== DIRECTIONS FOR THIS TASK ==
From first line to last, copy the listing exactly and omit its pictures.

—————

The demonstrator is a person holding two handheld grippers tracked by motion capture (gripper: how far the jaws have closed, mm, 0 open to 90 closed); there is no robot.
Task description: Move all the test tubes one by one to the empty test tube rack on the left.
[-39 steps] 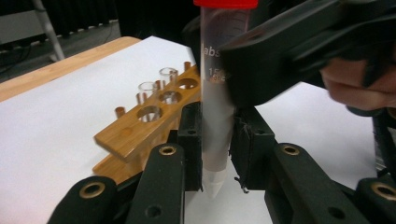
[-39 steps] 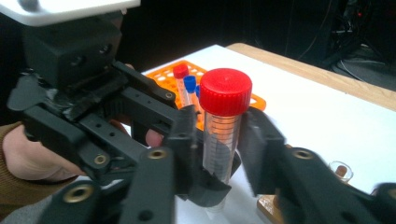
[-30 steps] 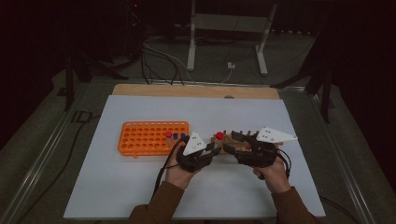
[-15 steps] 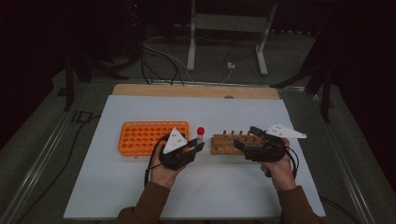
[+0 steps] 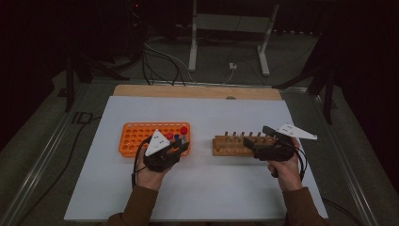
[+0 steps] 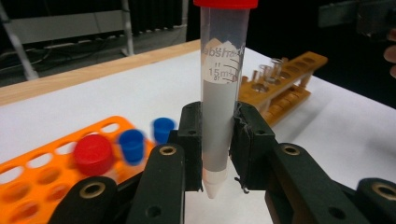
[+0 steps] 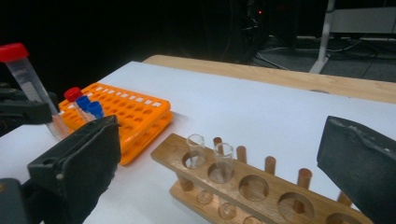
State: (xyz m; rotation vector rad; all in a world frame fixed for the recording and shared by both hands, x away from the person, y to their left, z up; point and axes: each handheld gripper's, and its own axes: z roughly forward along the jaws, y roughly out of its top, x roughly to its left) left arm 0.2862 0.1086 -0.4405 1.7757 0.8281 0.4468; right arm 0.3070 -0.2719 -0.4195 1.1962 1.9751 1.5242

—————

== TASK RESULT ==
The demonstrator is a person holding two handheld grippers tracked by motion capture (gripper: how far the jaws have closed, mm, 0 open to 90 closed); there is no robot.
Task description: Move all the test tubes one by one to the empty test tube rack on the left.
[-39 steps] 
[-39 steps] 
[-30 steps] 
[-15 steps] 
[+0 steps] 
[+0 steps] 
[+0 steps] 
State: (xyz m; rotation vector rad; all in a world frame fixed for the recording and shared by both hands, x away from the person, y to their left, z up; point and axes: each handheld gripper's, and its own axes: z roughly forward along the jaws, y roughly out of its top, x roughly to its left) left arm 0.2862 0.1086 -0.4405 1.7757 0.8281 0.4468; right arm 0.3070 -0.2719 -0.4195 1.1962 1.9751 1.5242

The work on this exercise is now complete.